PAT'S "500" SAW SOME AWFUL TANGLES
Despite the multitude of mishaps to other drivers in the race, Pat Flaherty's "500" was an honest, truly earned victory. Pat started from the pole position with the fastest qualifying time in 40 years of Indianapolis racing—145.596 mph. Before taking the lead for good at the end of 185 miles, he never lagged more than a few seconds behind the leader and frequently was himself the leader. Except for 81 seconds in the pit and an hour and 15 minutes under the yellow caution flag, Pat pushed his slim white roadster through some of the quickest laps ever recorded at the Brickyard. Once in charge, he drove his last 315 miles without a hitch or falter, never sparing himself or his car. No one had to fold to make room for this winner.

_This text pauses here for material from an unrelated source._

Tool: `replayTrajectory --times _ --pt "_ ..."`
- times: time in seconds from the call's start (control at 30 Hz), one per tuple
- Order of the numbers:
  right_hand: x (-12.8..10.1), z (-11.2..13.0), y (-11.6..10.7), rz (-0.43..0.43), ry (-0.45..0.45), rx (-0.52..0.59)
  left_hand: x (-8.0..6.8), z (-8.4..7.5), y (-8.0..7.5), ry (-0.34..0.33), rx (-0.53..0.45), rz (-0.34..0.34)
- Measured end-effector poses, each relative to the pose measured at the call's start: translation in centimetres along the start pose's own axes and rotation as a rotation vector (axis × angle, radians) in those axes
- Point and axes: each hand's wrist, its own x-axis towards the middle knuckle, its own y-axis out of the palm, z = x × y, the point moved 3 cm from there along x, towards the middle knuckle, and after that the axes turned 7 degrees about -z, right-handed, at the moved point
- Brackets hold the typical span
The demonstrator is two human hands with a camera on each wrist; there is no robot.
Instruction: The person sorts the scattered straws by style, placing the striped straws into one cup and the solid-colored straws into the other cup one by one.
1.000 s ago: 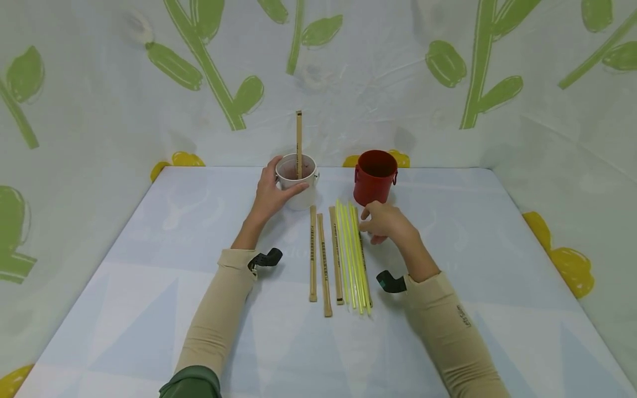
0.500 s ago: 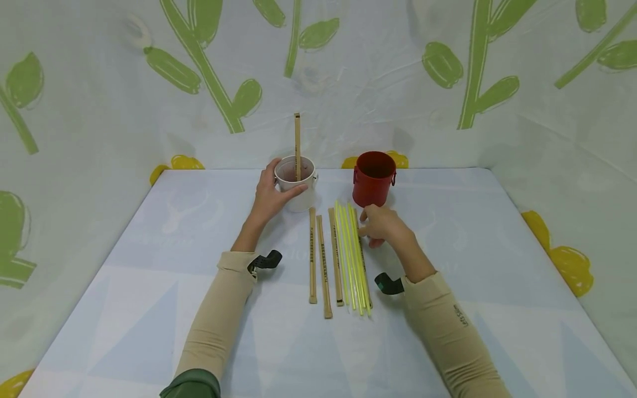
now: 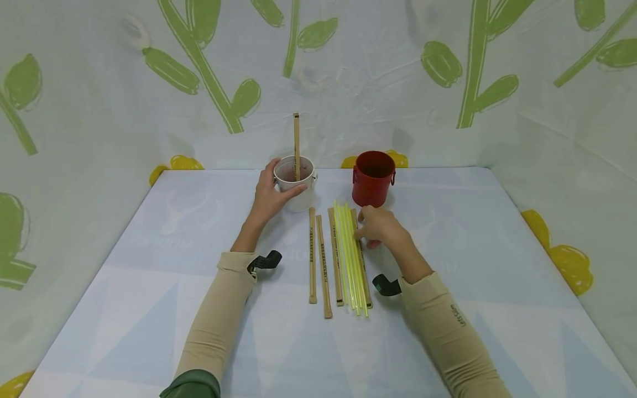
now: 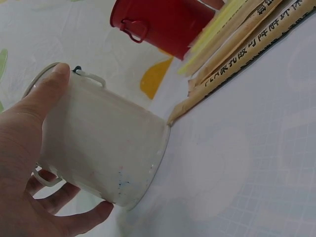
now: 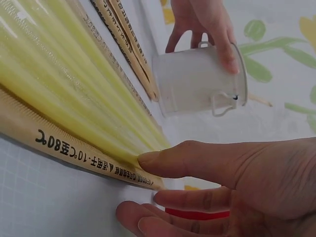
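Gripping the white enamel cup [image 3: 297, 188] with the left hand [image 3: 269, 194], thumb on its rim; right hand [image 3: 380, 225] loosely extended, fingertips [image 5: 148, 159] touching the yellow-green plastic straws [image 3: 348, 254] and paper-wrapped brown sticks [image 3: 323, 260] mid-frame. Long axes running near-to-far, far ends pointing toward the red tin cup [image 3: 374, 177]. Risk: careless nudge, bundle rolling and scattering.

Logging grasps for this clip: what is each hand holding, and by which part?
The left hand grips the white cup round its side wall near the rim. The right hand holds nothing; its fingertips touch the yellow straws.
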Motion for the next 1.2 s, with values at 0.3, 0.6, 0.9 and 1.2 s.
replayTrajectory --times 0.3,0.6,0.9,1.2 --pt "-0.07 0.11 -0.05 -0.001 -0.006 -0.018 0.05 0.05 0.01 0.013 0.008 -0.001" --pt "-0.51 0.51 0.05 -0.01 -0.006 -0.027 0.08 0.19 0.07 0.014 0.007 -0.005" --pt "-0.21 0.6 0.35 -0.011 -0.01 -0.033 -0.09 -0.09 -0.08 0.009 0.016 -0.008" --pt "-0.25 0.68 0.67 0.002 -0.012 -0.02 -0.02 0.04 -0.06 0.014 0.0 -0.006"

But when the kissing and coronation ceremonies were over, and the cars—12 of them crippled—were back in their stalls in Gasoline Alley, the trade talk quickly shifted from the victorious redhead and focused on one subject: tires. The old hands could never remember a race when the tires—if that's what it was—had caused such grief. The roll call of drivers who had suffered included the very cream of U.S. racing: Paul Russo, who had been the first victim when an apparent blowout sent him careening into the wall on the 22nd lap; Ray Crawford on the 49th lap; Jim Bryan, the 1954 AAA national champion and probably the most consistently fine chauffeur on the tracks today, on the 94th lap; Don Freeland on the 98th; Bob Sweikert, the defending champion, on the 131st; Jimmy Daywalt in a really vicious crash on the 135th lap; Tony Bettenhausen in an equally bad smashup on the 161st and finally Dick Rathmann as he was going through the south turn after completing the entire race. Fortunately the injuries were relatively minor, and in the cases of Bryan, Freeland and Sweikert the drivers even rejoined the race; but that hardly lessened the concern of the men who have to ride in the cars.

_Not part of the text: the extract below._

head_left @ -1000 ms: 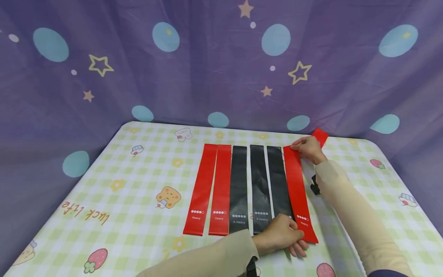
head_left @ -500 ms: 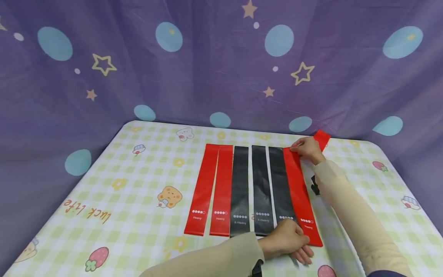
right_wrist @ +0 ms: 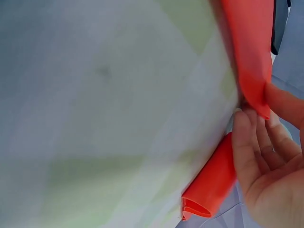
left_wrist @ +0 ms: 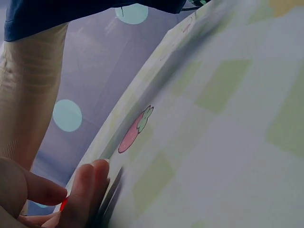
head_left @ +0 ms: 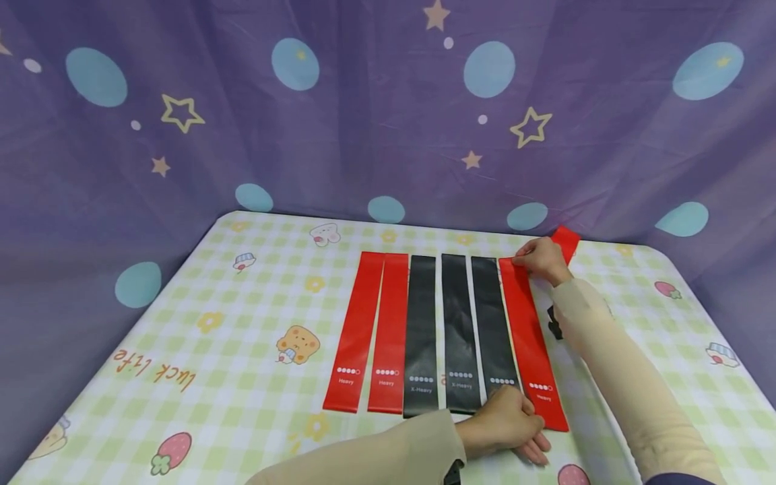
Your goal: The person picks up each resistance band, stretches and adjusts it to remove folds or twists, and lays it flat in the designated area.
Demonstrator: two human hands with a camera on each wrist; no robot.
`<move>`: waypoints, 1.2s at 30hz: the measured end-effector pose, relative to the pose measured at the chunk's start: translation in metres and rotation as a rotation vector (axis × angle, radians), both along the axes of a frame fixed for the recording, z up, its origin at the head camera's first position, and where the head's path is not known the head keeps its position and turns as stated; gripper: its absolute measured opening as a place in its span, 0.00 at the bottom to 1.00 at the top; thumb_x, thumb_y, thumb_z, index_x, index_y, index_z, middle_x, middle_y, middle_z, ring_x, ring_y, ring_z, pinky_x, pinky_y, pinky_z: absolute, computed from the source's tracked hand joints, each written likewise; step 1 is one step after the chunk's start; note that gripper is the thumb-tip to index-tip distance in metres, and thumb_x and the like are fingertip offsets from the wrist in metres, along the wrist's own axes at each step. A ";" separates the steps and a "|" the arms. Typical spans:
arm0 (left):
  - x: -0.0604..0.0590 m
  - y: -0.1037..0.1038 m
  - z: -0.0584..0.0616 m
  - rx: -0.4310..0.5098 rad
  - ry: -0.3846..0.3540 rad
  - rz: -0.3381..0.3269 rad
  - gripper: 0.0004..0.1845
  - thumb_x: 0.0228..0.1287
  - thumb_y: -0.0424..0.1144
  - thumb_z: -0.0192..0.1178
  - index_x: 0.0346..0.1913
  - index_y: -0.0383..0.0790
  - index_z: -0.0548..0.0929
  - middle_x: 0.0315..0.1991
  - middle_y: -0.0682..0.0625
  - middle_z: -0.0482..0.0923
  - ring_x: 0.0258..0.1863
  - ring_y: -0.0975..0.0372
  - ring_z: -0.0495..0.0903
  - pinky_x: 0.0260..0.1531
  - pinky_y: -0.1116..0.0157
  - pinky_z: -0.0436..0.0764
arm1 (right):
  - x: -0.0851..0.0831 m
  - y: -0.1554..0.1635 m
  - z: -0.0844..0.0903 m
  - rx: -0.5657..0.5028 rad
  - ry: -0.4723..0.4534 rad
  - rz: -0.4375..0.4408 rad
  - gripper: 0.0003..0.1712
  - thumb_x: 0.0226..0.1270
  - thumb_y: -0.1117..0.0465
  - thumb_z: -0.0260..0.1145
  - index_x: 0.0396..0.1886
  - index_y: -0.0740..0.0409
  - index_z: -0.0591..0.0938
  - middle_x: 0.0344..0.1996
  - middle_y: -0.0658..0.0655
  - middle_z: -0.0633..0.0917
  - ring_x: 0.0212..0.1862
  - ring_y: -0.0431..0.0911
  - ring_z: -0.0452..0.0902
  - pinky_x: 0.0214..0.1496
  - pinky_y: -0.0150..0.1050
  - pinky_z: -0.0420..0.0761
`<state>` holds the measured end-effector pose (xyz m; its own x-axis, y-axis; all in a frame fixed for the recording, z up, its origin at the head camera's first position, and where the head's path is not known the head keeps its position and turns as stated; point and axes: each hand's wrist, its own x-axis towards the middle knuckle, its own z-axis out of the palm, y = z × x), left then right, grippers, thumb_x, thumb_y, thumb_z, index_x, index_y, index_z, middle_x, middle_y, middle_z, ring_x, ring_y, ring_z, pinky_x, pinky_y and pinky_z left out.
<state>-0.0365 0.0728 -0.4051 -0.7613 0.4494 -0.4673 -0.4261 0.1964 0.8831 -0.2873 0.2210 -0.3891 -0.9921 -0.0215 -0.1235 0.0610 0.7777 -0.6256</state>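
Note:
A row of flat resistance bands lies on the table. At its right end is a red resistance band (head_left: 526,323) printed "Heavy", slightly slanted. Its far end is pinched between thumb and fingers of my right hand (head_left: 542,261); the right wrist view shows that red end (right_wrist: 254,61) between them. At the near left corner, my left hand (head_left: 508,421) pinches the same band, and a sliver of red shows there in the left wrist view. Just left of it lies a black band (head_left: 492,316), its near end partly covered by my left hand.
Further left lie two more black bands (head_left: 459,323) and two red bands (head_left: 356,323). Another red band (head_left: 566,242), folded over, sits beyond my right hand near the back edge. A purple curtain (head_left: 388,121) hangs behind the checked tablecloth (head_left: 242,323).
The red band's near end has shifted right and toward me with my left hand. Its far end has moved slightly right, and a narrow gap now separates it from the black band.

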 end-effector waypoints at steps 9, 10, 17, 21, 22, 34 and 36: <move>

In the post-mortems around the garage, the drivers were unanimous in the opinion that either blowouts (as with Russo, Sweikert and Bettenhausen) or blisters or just peeling rubber had been at the root of their trouble. But why this year? Certainly the greater speeds of 1956 were heating up the tires more than ever, but that could hardly be the whole story. Some thought it was the abrasiveness of the new track, nearly half of which had been repaved during the winter. Others blamed it on the way many of the cars were suspended this year with more weight on the right side for added speed in the turns.

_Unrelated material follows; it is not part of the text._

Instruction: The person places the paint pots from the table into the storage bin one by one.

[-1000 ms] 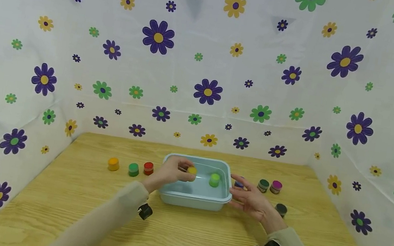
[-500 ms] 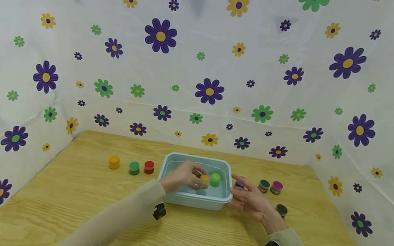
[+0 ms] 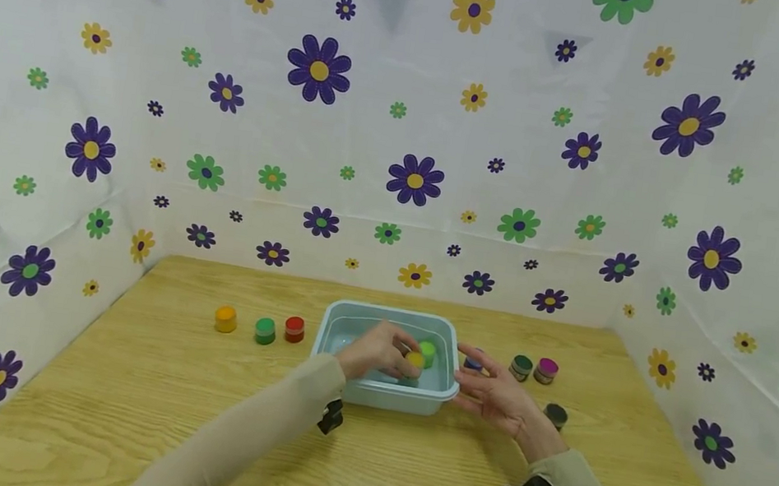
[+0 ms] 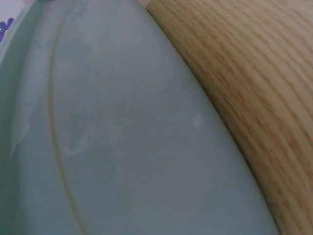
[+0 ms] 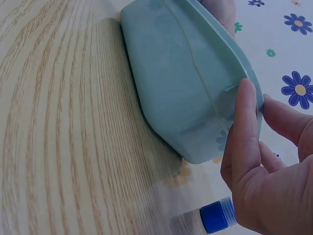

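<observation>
A light blue plastic tub (image 3: 384, 397) stands mid-table. My left hand (image 3: 401, 358) reaches into it and grips a small yellow-lidded jar (image 3: 415, 359), low in the tub, right beside a green-lidded jar (image 3: 427, 351). My right hand (image 3: 482, 382) lies at the tub's right end, fingers straight, thumb on the rim. In the right wrist view that hand (image 5: 259, 161) touches the corner of the tub (image 5: 181, 83), with a blue-lidded jar (image 5: 217, 216) just below it. The left wrist view shows only the tub wall (image 4: 122, 147) and the table (image 4: 254, 73).
Left of the tub stand orange (image 3: 225, 319), green (image 3: 265, 331) and red (image 3: 294, 329) jars. On the right are blue (image 3: 472, 363), dark green (image 3: 521, 367), magenta (image 3: 547, 370) and black (image 3: 555, 416) jars. Flowered cloth walls close in the wooden table (image 3: 115, 387).
My left hand has carried the yellow jar rightward and down into the tub, ending beside the green jar. The right hand has stayed at the tub's right end.
</observation>
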Demonstrator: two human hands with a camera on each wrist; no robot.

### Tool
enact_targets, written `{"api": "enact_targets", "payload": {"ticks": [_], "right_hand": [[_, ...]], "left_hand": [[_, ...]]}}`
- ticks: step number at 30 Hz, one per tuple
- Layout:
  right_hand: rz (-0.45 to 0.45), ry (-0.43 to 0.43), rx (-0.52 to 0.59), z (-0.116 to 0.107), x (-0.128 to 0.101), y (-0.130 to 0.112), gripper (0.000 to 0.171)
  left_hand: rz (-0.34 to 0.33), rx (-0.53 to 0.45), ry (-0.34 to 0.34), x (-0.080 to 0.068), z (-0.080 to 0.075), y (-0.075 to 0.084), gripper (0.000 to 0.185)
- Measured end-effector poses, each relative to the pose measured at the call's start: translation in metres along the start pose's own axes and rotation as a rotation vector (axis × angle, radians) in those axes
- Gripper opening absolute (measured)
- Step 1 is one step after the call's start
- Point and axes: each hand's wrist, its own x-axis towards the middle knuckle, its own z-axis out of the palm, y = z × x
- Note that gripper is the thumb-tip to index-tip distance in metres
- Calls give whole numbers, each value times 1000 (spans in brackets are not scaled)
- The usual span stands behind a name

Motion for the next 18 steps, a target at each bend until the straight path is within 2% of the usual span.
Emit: {"api": "enact_targets", "payload": {"ticks": [6, 10, 14, 18], "right_hand": [[19, 18, -6, 0, 0, 1, 69], [20, 9, -7, 0, -1, 0, 69], [16, 2, -20, 1, 0, 0, 69], [13, 5, -21, 0, 1, 1, 69]], "left_hand": [[-30, -27, 12, 6, 6, -2, 42], [-19, -20, 11, 6, 9, -2, 41], [8, 15, 16, 6, 11, -4, 41], [33, 112, 46, 7, 13, -4, 39]]}}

All this was long ago anticipated by Firestone, the only U.S. company with the daring to put its reputation on the line by building a racing tire. In creating a special tire for the Indy track, Firestone has helped raise the speeds year after year without sacrificing safety. Although this Indy tire is a far cry from the one worn by the passenger car, many of its best features, tested in the racing laboratory, eventually filter down to general use.
When new, the Indy tire has only a small amount of tread on the right side, none on the left, thus providing maximum grip on the turns plus minimum friction in the straightaway. Its coating of rubber, particularly on the side-walls, would never accommodate the family sedan, but it has to be thin to avoid building up tremendous internal heat. One of its many peculiarities is that it carries nitrogen rather than oxygen, since nitrogen has a lower coefficient of expansion and is lacking in moisture which might heat into steam.
Early this spring Firestone ran some tests on the Speedway's new pavement, turning lap averages up to 145 mph. They quickly discovered that last year's tire was blistering on the new surface, so they designed a new one. They beefed it up to hold 60 lbs. pressure in place of the previous 40 lbs. to give the cars more stability on the curves. Otherwise there was no visible difference.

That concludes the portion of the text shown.